RepVue

Five Ways a Sales Leader Can Drive Great Culture

Ryan Walsh, CEO
Ryan Walsh, CEOJul 24, 2019

Company and sales organization culture is very important to sales professionals. In fact, it’s the most important factor in a sales professional’s career.. At RepVue, it was a hypothesis we had upon founding, and it’s played out in the data. So if you as a sales leader can drive a great culture, you are going to retain great employees.

While the notion of “driving great culture” is easier said than done, there are certainly some common themes in driving great culture within a sales organization. Here are five topics that can have a huge impact on the culture of the sales organization.

  1. Treat everyone fairly: You know what creates an undercurrent of mistrust? Playing favorites. Your organization should deliver a consistent employee experience across all reps, all the time. Performance should be rewarded in a meaningful enough way via the incentive compensation structure. There shouldn’t be a need to play favorites outside of that. It’s simple. Treat everyone fairly. If you do, everyone will recognize it. If you don’t, everyone will recognize it.
  2. Drive consistency between commitment and reality. When you are interviewing sales candidates, you are selling. Hopefully you’re not overselling. Overselling the true income potential. Overselling marketing’s contribution to the pipeline Overselling the pace at which success will move someone up the ladder. Overselling might not hurt you today or tomorrow, but it will hurt you. You will lose people because of it.
  3. Over-communicate: As a leader you will sit in senior management meetings. Share AS MUCH of the information you realistically can with your team. Bring them into the fold.
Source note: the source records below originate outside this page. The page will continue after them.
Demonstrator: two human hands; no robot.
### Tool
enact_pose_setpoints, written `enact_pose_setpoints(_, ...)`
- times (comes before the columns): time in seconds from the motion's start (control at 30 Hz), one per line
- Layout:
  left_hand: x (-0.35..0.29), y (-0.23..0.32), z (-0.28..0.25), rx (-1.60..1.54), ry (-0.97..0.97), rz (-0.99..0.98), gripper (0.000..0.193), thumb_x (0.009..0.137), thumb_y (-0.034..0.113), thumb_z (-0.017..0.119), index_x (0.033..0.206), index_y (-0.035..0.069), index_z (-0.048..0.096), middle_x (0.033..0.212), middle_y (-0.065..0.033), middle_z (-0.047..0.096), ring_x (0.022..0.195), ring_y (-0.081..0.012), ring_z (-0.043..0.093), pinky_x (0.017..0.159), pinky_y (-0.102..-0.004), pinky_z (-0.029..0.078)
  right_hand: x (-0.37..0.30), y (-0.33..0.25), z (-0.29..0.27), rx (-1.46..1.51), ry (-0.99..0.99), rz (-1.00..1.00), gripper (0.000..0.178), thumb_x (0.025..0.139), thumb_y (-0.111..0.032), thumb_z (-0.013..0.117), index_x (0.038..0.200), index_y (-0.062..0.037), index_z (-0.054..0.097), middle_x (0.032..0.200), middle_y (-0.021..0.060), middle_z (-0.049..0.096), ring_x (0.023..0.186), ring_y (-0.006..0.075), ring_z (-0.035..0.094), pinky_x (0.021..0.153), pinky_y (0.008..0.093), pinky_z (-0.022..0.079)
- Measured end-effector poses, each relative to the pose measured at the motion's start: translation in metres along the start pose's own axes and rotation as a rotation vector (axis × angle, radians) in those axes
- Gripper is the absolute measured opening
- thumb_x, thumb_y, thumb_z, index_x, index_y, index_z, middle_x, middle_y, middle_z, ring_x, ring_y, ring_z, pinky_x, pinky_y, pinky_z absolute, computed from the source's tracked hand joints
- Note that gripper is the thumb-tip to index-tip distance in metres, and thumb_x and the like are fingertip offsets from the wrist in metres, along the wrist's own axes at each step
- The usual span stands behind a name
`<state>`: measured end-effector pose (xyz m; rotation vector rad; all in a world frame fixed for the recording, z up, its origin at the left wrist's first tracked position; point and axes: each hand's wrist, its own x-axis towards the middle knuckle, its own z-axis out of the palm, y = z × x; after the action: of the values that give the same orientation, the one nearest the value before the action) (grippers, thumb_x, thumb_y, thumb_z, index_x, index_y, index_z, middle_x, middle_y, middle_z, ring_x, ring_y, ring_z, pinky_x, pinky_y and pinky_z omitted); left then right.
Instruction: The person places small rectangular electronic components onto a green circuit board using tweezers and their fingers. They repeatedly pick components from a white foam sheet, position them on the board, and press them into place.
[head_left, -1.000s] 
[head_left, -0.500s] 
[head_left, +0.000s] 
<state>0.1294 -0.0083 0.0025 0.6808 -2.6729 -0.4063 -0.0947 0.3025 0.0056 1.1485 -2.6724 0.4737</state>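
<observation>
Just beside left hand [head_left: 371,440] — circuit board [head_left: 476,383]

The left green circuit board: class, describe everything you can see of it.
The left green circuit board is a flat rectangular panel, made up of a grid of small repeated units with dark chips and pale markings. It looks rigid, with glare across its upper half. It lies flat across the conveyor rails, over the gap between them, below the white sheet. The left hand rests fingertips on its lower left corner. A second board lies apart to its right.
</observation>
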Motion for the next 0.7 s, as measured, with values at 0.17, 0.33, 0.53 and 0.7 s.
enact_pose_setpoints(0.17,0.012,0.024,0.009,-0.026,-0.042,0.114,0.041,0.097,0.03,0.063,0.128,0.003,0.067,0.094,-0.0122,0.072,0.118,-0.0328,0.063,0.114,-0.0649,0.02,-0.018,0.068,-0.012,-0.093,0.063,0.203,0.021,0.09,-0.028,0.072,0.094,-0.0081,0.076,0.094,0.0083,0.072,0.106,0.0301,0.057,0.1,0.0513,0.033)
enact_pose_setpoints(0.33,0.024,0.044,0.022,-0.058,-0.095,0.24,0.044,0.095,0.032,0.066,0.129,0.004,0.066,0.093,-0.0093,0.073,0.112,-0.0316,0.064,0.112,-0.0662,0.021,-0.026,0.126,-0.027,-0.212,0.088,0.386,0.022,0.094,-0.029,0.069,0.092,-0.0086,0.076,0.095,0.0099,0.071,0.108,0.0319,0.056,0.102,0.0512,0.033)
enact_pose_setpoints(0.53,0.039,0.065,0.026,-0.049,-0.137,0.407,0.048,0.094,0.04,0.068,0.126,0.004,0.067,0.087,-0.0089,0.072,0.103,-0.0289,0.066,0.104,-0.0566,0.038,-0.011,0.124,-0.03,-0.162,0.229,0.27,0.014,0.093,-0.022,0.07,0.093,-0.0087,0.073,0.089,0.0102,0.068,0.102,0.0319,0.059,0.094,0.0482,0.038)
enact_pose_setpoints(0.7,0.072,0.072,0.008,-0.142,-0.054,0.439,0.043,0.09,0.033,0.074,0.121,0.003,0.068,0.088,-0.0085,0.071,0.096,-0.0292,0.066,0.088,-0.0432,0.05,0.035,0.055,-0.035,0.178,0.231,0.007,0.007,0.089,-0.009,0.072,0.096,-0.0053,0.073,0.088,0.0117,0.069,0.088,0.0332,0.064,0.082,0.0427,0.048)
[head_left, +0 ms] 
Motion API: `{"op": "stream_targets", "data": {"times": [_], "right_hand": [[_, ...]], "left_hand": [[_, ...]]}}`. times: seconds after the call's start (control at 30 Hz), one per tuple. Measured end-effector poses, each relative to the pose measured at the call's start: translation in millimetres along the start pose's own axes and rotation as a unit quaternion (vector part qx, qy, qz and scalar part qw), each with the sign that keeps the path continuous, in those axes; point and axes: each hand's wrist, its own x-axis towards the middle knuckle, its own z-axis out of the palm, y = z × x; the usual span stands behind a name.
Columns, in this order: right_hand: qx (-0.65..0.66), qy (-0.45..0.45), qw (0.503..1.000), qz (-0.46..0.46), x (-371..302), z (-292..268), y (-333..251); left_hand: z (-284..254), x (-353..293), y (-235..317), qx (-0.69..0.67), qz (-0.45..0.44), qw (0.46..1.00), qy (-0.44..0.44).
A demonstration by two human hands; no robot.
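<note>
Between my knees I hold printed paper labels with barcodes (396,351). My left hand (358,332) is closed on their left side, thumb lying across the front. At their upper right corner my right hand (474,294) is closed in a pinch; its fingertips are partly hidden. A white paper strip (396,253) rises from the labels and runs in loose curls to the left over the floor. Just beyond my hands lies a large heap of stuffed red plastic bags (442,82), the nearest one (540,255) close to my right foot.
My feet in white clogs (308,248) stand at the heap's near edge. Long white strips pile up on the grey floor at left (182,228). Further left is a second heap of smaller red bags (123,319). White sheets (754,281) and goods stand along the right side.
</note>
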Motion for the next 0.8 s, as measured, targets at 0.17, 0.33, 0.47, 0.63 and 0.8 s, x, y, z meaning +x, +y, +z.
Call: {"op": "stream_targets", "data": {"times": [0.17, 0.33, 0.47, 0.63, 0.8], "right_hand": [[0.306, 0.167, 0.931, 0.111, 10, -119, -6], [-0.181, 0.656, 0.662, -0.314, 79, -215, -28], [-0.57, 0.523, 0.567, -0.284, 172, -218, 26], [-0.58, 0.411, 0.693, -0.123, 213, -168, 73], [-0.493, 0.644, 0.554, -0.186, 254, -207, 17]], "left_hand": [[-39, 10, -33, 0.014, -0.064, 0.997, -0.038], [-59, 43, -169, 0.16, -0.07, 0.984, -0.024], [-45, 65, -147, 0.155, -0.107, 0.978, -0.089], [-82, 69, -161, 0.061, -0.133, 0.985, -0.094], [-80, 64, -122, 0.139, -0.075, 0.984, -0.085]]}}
You’re all in the boat together, and when those doing the most rowing know the destination, they’ll generally row harder!
  4. Leaders: take the blame and give the credit: Look, as a leader, if your sales team succeeds, you are naturally going to look good. You don’t have to seek that out. Credit for your wins and successes should always publicly be deflected to the folks who are grinding for you every day. Grinding for you because they see YOU grinding for THEM every day. When things go wrong, don’t talk about those few people that need to be replaced (i.e. maybe hiring misses that you made), look inward and point to where you as a leader need to improve in leading your team.
  5. Correct privately, praise publicly: Dressing someone down in a team meeting for missing a number or doing something wrong that could be coachable will give others on the team a sense of your insecurity. There’s just no need. They know you are the boss. Praise in public and correct in private. It’s not a complicated formula.

Driving a top notch culture is not something that can be done on a spreadsheet. It’s a complex matrix of good communication, good hiring, and retaining the best (and the right) employees. Start trying to tackle these five topics and your foundation for a world-class culture will be that much stronger.